Description of the task - Find every line of the listing below where "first" appears, and copy it.

Records provided -
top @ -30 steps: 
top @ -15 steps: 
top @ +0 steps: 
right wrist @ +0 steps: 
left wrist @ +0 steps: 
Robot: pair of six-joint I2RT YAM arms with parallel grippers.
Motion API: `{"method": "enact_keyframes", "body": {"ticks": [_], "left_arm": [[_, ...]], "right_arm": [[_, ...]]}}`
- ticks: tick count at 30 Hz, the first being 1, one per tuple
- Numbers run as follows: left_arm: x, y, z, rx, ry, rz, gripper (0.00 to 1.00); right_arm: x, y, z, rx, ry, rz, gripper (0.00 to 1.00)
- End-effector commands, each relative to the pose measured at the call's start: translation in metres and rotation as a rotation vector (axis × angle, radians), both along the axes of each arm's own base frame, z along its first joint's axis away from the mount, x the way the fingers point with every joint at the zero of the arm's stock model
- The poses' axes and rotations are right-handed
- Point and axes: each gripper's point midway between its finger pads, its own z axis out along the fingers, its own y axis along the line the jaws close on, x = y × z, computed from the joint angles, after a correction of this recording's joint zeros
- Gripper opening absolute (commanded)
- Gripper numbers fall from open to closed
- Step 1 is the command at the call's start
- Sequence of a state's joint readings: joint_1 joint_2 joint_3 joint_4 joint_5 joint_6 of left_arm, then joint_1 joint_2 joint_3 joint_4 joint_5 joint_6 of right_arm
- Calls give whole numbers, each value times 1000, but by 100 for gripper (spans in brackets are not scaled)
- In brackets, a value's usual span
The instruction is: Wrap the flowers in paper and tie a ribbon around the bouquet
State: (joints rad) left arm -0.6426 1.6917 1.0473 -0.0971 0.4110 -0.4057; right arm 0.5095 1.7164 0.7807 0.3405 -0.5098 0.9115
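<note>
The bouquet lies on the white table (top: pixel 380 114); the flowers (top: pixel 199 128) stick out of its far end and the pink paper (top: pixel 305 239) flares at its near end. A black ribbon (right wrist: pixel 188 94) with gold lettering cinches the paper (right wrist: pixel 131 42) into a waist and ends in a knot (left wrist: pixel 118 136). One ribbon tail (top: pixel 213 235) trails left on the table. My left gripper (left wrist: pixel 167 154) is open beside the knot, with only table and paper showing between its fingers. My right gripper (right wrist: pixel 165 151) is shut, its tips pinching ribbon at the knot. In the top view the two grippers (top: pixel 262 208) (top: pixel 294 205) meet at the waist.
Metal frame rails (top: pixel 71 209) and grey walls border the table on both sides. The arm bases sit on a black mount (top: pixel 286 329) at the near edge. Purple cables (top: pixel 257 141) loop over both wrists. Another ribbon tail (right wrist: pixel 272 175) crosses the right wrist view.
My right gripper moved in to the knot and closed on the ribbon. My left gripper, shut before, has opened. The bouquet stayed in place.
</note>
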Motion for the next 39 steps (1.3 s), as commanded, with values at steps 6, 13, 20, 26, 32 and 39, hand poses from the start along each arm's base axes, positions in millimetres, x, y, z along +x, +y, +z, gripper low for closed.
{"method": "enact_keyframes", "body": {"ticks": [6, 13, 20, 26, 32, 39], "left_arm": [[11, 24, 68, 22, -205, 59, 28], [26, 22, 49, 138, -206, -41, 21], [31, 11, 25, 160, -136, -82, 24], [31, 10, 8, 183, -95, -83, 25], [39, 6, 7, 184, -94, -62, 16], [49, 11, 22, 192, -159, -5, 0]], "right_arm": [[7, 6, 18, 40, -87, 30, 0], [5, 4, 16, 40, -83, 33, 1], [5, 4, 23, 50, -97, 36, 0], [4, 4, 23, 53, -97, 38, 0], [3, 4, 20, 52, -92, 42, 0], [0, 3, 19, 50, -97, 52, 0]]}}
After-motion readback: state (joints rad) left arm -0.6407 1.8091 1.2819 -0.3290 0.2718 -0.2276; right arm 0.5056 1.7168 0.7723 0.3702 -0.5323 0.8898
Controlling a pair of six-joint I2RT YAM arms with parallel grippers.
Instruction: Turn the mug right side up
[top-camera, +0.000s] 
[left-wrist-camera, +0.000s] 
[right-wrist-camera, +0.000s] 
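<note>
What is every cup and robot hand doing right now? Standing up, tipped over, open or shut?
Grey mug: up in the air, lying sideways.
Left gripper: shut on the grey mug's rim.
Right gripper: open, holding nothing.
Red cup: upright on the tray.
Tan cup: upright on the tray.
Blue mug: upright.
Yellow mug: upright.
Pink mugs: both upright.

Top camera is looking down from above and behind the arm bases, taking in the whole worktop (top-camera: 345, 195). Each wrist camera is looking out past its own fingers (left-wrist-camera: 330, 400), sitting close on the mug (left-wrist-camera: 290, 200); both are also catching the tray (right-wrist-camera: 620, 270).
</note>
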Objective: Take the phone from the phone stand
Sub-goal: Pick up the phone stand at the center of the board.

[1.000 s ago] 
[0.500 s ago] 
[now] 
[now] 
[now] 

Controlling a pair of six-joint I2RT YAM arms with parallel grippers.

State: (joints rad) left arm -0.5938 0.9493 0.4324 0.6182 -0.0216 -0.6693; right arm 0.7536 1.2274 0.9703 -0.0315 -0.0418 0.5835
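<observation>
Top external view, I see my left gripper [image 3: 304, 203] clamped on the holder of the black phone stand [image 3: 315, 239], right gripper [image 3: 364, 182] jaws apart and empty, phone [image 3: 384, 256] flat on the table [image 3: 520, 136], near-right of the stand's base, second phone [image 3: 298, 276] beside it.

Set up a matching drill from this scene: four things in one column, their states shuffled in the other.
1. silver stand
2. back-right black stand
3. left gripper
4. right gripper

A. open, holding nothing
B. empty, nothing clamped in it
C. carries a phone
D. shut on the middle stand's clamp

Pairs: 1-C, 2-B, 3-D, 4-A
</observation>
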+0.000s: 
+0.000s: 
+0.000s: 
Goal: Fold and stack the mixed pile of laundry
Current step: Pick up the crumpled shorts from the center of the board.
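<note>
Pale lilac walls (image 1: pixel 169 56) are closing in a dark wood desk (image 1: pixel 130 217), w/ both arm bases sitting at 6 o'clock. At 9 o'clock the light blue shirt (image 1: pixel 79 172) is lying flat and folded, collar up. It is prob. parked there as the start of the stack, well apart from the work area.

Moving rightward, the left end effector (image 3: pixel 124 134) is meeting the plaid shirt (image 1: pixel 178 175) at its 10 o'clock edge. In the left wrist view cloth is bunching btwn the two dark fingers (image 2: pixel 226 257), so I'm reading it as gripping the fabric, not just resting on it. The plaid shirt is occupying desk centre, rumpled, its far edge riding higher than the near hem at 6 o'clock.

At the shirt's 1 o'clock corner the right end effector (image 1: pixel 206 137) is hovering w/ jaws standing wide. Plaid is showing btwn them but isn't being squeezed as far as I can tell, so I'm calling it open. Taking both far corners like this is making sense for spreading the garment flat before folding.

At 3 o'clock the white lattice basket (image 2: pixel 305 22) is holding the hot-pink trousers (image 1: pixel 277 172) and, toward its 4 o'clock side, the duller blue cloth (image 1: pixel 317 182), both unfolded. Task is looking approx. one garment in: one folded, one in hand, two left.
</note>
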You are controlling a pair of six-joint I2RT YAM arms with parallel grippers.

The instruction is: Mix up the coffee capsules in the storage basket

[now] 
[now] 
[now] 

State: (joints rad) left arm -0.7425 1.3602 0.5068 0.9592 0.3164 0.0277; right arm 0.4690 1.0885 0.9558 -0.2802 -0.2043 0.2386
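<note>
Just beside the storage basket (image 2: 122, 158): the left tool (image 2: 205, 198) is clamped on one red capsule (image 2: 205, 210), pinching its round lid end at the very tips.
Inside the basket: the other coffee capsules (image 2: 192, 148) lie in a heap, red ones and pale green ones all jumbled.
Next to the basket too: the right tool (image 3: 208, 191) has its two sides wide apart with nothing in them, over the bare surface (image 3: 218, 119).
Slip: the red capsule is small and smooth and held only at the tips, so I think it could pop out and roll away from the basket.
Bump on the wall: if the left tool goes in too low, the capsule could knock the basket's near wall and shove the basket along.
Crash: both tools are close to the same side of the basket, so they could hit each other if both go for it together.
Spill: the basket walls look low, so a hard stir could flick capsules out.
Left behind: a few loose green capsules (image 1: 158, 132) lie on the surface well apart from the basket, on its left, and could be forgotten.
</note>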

Answer space -
- ticks: tick count at 30 Hz, the first being 1, one per tuple
- End-effector commands, each relative to the pose measured at the call's start: translation in metres and rotation as a rotation vector (axis × angle, radians), both along the axes of each arm's own base frame, z along its first joint's axis away from the mount, x the way the fingers point with every joint at the zero of the arm's stock model

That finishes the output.